Check each line of the data for the string "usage". Report how many have it, and give nothing else.

Stored items from a collection
· · · · ·
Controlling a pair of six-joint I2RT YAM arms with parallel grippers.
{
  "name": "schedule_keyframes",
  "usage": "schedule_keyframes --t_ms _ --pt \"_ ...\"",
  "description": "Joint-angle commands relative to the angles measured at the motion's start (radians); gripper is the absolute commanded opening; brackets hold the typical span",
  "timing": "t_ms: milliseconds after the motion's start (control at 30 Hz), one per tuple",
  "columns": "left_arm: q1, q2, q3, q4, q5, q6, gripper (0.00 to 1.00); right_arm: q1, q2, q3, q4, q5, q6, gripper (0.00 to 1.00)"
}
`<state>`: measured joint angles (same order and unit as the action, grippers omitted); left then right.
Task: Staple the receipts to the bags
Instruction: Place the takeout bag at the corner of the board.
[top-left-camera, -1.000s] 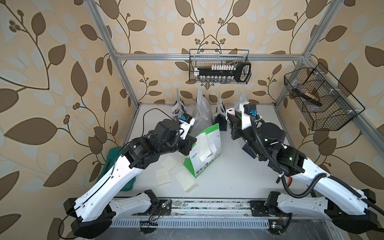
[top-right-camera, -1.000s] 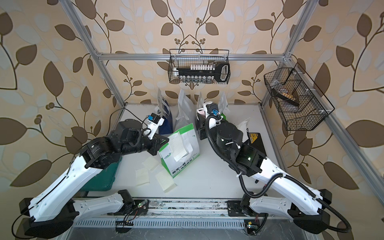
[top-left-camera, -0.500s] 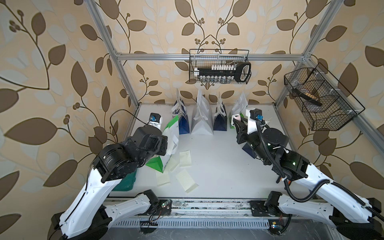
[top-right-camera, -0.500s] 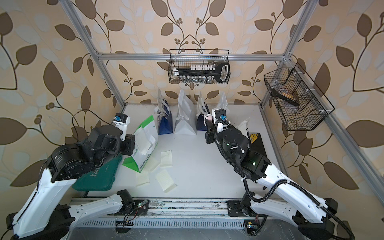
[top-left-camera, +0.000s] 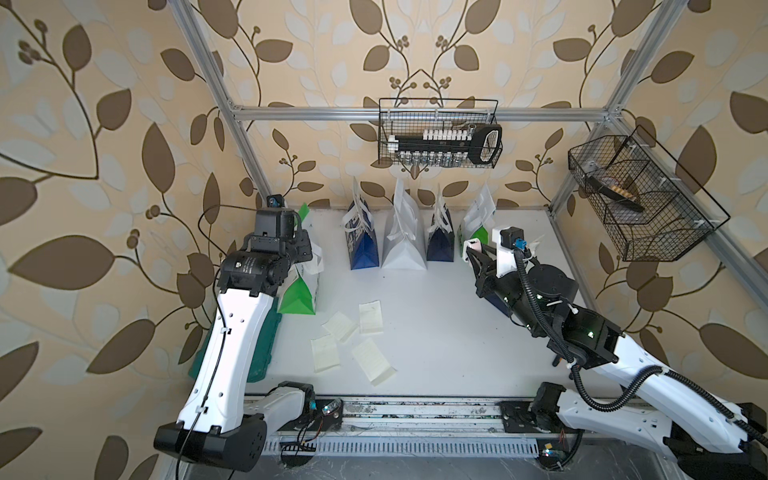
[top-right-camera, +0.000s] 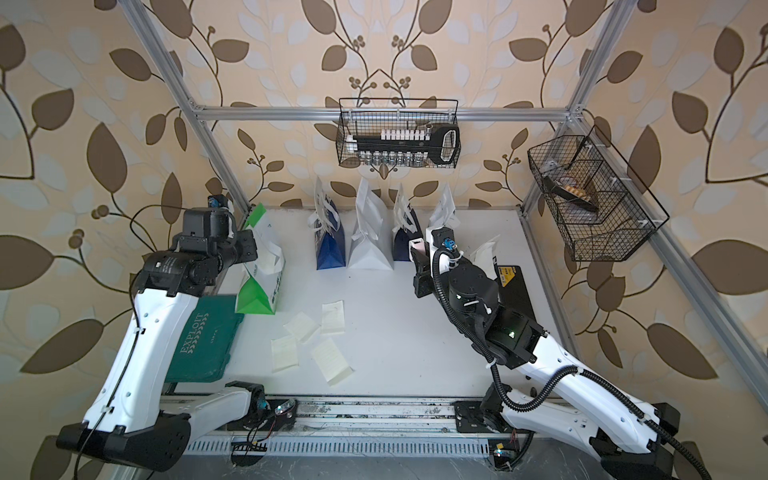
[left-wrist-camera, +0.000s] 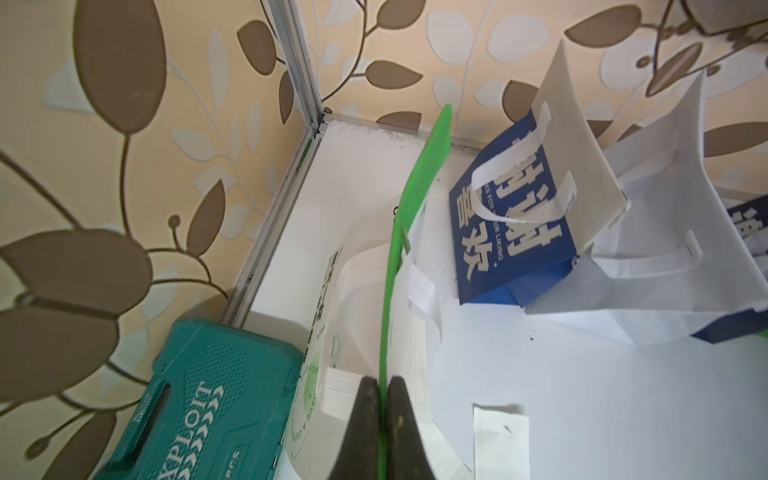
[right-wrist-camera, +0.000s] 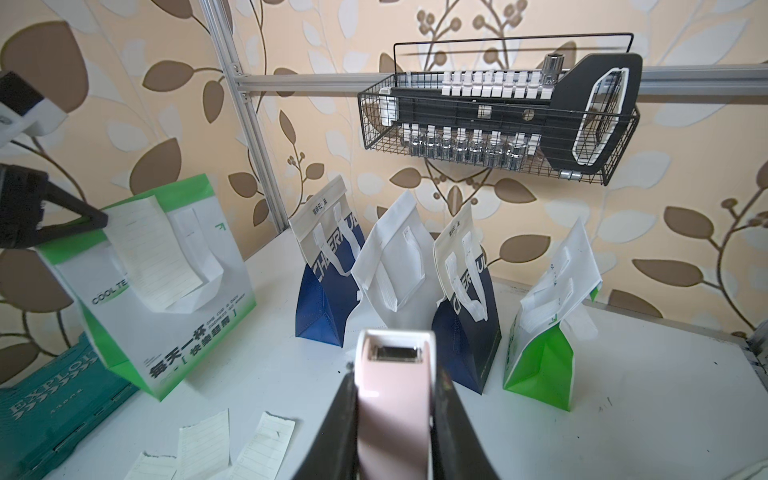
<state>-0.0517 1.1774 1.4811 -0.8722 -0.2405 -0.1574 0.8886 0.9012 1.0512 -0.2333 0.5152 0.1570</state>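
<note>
The left gripper (left-wrist-camera: 381, 392) is pinching tight on the green top edge of a green-and-white bag (top-left-camera: 298, 291). That bag is standing way over on the left, just beside the teal tool case (top-right-camera: 203, 340) and close to the corner frame post. A receipt (right-wrist-camera: 160, 253) is lying flat on its face. The right gripper (right-wrist-camera: 395, 390) is clamping a pink stapler (right-wrist-camera: 392, 415) and hanging just in front of the back row. In that row, a navy bag (top-left-camera: 363, 249), white bag (top-left-camera: 403, 253), second navy bag (top-left-camera: 440, 249) and second green-and-white bag (top-left-camera: 478, 216) are lining the back edge. Four loose receipts (top-left-camera: 370, 318) are sitting front-middle on the white table (top-left-camera: 436, 324). The stretch between the arms is lying open. One wire basket (top-left-camera: 386, 137) is hanging off the back rail and another basket (top-left-camera: 665, 232) off the right side.
</note>
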Motion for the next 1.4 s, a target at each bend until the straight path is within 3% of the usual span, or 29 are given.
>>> schedule_keyframes --t_ms 0,267,467,867,967,1100,1200,1267,1367 --pt "0.055 0.069 0.030 0.215 0.047 0.027 0.00 -0.002 -0.023 -0.028 0.014 -0.018 0.011 0.01" --pt "0.217 0.316 0.097 0.356 0.217 -0.011 0.00 -0.003 -0.024 -0.067 0.006 -0.037 0.025 0.01" --pt "0.293 0.404 0.118 0.447 0.325 -0.034 0.00 -0.002 -0.010 -0.079 0.003 -0.050 0.020 0.01" --pt "0.296 0.472 0.171 0.412 0.292 -0.009 0.00 -0.003 -0.005 -0.094 0.016 -0.053 0.022 0.01" --pt "0.297 0.479 0.169 0.406 0.261 -0.003 0.10 -0.004 -0.014 -0.097 0.010 -0.052 0.019 0.02" --pt "0.301 0.478 0.166 0.402 0.240 -0.001 0.14 -0.002 -0.019 -0.100 0.005 -0.052 0.019 0.01" --pt "0.309 0.476 0.157 0.403 0.220 0.001 0.33 -0.003 -0.022 -0.103 0.008 -0.051 0.020 0.01" --pt "0.313 0.473 0.154 0.401 0.204 -0.010 0.54 -0.003 -0.024 -0.103 0.008 -0.058 0.021 0.01" --pt "0.316 0.464 0.161 0.401 0.225 -0.026 0.68 -0.002 -0.020 -0.100 0.005 -0.062 0.020 0.01"
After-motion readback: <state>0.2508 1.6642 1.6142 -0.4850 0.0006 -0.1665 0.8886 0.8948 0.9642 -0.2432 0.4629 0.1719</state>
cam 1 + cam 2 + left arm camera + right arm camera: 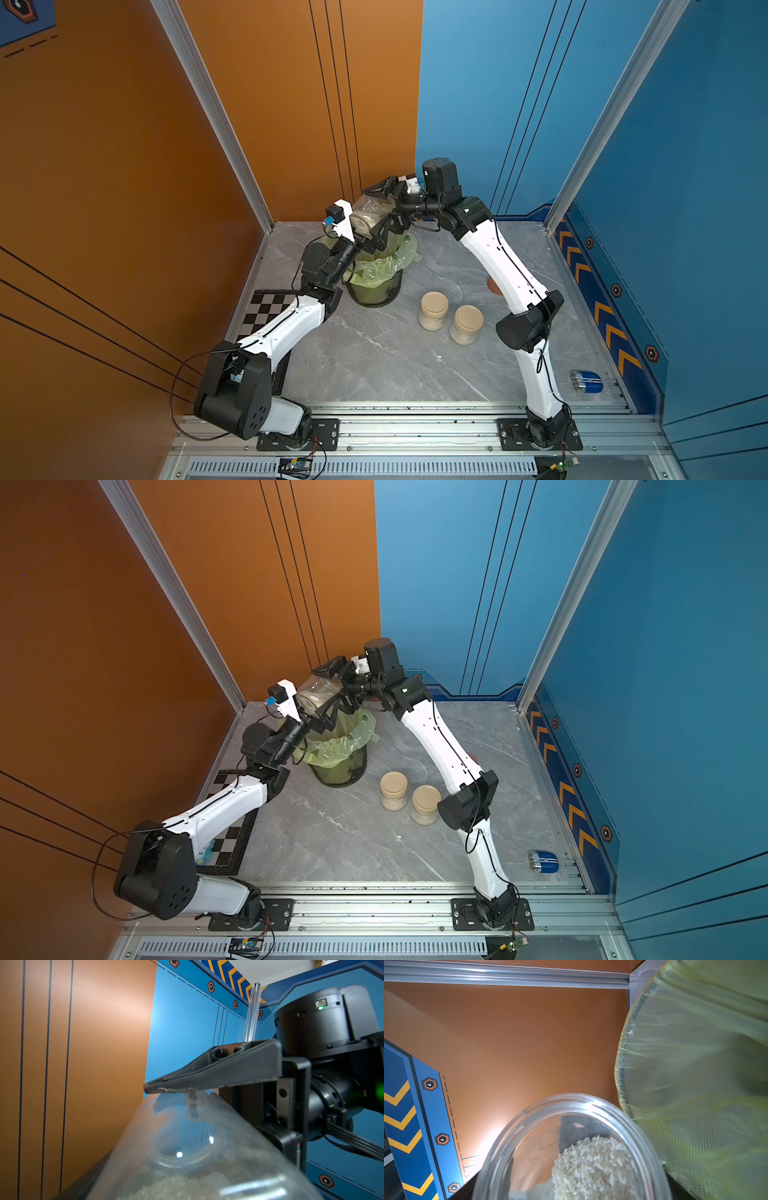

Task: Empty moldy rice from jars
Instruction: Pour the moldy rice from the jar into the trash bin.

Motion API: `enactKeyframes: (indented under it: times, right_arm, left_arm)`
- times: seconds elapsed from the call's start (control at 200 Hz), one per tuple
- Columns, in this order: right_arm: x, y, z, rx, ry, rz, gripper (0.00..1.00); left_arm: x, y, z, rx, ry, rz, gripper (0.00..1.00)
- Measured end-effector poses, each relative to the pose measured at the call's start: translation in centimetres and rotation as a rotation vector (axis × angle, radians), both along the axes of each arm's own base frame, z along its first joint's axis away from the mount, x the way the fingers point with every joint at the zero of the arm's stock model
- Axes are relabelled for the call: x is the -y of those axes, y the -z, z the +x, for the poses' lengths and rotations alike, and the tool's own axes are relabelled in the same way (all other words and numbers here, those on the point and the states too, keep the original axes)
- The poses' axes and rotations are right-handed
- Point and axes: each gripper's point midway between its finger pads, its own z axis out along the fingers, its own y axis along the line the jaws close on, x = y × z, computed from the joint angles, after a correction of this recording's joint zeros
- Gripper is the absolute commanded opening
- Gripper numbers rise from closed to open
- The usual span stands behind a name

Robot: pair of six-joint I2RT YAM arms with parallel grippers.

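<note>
Open jar (571, 1109) hangs tilted above the far-left rim of the bin (374, 291), with the rice (596, 1167) banked inside and none spilling. The right gripper (376, 212) has its jaws clamped on the jar near its base. The left gripper (365, 243) sits just below; its grip cannot be told. A clean pour likely means bringing the mouth squarely over the green bag before tipping further. The orange wall crowds the far left. Open desk (374, 361) lies near, left of two lidded jars (434, 309).
</note>
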Motion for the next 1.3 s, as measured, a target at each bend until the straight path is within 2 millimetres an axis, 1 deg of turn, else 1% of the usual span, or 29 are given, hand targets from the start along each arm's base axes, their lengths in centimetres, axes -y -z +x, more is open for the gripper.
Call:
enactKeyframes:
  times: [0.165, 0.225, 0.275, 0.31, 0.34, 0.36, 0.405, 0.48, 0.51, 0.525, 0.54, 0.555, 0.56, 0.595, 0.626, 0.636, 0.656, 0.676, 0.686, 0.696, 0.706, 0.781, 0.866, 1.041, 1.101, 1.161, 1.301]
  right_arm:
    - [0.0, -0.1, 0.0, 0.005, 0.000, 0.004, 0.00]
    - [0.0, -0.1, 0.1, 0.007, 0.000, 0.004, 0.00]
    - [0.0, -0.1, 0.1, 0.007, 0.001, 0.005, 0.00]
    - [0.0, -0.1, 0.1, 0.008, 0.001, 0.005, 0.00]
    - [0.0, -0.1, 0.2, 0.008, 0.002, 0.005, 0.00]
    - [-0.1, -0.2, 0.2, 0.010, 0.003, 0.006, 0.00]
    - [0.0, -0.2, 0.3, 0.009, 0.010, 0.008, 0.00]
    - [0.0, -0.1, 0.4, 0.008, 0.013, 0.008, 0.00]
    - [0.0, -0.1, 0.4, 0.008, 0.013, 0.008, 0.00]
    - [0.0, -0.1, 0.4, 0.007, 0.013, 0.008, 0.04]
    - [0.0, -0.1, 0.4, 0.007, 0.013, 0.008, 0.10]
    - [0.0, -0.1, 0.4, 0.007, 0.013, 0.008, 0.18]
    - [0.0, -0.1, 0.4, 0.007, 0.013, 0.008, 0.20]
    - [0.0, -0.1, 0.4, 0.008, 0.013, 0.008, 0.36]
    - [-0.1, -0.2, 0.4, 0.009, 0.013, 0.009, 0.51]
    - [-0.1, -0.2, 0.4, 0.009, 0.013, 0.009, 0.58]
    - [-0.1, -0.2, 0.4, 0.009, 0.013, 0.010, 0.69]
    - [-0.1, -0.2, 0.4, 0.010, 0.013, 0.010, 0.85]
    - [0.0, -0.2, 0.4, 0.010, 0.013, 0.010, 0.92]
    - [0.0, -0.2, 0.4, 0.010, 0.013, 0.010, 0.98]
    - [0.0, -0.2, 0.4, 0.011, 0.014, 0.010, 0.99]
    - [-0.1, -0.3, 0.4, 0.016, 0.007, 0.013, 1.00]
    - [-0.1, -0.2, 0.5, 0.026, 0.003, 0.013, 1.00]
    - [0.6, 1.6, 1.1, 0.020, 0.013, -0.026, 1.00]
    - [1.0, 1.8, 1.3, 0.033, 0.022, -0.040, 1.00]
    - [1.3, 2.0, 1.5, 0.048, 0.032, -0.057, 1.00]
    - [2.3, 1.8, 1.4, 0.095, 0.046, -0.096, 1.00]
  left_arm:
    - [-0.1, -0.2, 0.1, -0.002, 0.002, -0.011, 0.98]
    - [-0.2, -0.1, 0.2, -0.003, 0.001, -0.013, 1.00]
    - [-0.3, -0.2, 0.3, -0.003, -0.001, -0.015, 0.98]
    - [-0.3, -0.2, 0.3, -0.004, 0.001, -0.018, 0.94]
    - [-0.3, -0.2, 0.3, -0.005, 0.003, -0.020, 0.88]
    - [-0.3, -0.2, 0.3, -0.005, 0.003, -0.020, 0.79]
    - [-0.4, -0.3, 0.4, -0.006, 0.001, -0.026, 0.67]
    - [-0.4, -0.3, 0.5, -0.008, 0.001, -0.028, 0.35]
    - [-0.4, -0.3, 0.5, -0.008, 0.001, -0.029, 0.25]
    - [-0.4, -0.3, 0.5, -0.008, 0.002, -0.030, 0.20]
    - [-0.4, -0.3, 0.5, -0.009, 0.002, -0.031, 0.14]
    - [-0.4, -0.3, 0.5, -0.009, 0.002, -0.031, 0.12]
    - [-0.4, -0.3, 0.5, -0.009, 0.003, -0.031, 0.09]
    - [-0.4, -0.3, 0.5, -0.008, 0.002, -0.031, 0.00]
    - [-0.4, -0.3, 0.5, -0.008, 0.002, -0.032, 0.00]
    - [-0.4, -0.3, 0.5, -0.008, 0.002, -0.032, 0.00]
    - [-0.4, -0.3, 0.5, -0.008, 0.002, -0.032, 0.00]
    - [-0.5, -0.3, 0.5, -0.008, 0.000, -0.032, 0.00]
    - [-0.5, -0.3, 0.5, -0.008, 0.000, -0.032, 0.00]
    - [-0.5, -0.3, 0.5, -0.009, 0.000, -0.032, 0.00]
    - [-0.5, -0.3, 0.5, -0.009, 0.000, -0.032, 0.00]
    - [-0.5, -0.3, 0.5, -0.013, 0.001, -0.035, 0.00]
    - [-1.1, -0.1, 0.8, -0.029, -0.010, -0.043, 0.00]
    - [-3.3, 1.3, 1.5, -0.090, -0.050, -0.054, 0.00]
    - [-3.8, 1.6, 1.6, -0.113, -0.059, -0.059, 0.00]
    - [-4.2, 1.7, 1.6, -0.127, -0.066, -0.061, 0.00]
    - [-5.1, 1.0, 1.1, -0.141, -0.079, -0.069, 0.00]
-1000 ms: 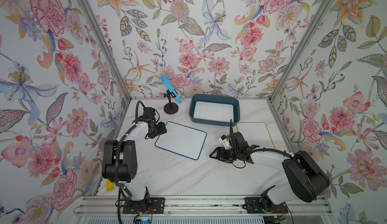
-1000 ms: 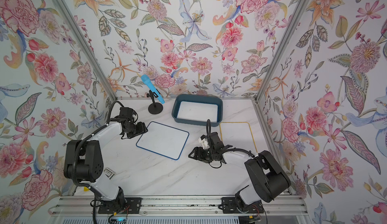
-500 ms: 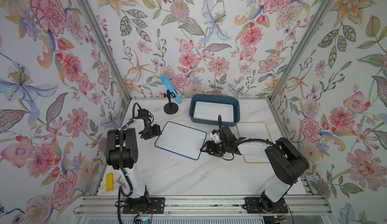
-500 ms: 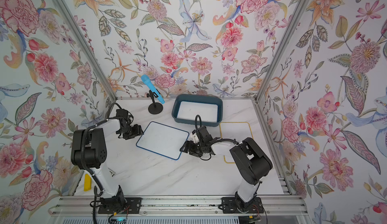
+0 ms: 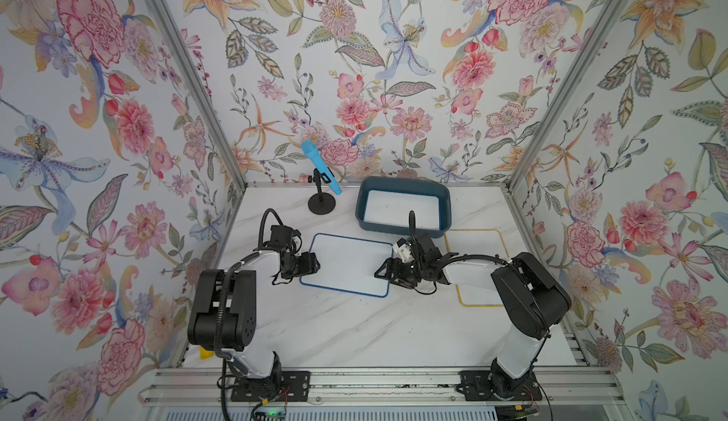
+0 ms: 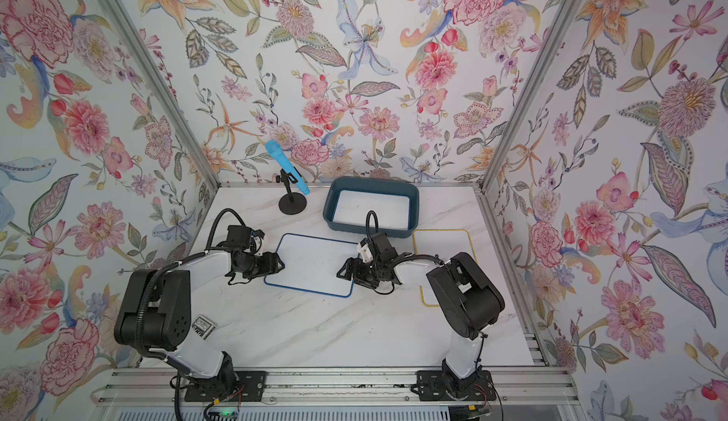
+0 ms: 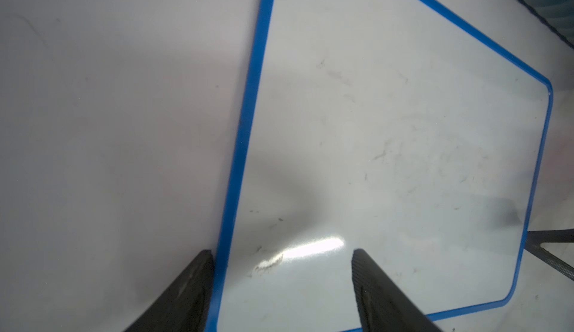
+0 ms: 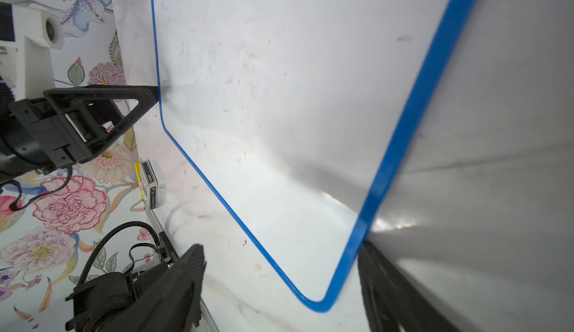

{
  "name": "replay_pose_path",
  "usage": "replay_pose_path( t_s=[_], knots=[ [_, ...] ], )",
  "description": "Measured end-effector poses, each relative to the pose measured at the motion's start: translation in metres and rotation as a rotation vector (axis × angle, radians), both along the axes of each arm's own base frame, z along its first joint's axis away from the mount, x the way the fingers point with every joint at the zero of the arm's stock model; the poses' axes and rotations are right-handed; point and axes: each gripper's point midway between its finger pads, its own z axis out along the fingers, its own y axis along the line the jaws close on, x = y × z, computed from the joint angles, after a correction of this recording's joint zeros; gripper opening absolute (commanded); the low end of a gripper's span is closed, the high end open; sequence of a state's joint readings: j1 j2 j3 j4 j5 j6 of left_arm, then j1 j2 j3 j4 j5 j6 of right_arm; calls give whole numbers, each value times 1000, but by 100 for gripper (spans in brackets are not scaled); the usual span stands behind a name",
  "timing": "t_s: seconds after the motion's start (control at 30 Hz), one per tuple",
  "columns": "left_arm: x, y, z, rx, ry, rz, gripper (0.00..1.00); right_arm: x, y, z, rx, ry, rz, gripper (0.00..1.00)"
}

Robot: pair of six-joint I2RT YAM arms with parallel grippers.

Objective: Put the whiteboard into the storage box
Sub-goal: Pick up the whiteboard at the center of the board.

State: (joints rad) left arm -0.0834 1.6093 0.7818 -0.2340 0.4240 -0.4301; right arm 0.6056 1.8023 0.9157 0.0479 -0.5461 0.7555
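The blue-framed whiteboard [image 5: 346, 263] [image 6: 313, 265] lies flat on the marble table, in front of the dark teal storage box [image 5: 382, 230] [image 6: 350, 231] at the back. My left gripper [image 5: 315, 267] [image 7: 281, 252] is open at the board's left edge, one finger outside the blue frame, the other over the white face [image 7: 388, 128]. My right gripper [image 5: 380, 273] [image 8: 279, 248] is open at the right edge, its jaws either side of the board's front corner [image 8: 320, 305]. Neither holds anything. The left gripper [image 8: 146, 96] shows across the board in the right wrist view.
A white board lies inside the storage box [image 6: 372, 210]. A yellow-framed board [image 5: 478, 242] lies right of the blue one, partly under my right arm. A blue microphone on a black stand [image 5: 321, 186] is at the back left. A small card pack [image 6: 203, 325] sits front left.
My right arm has swung left from the table's middle right to the board's right edge. My left gripper has slid along the left edge toward the front. Both jaws stand wider.
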Motion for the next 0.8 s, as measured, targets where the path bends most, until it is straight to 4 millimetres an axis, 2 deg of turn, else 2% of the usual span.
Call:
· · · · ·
## EXPECTED ANSWER
2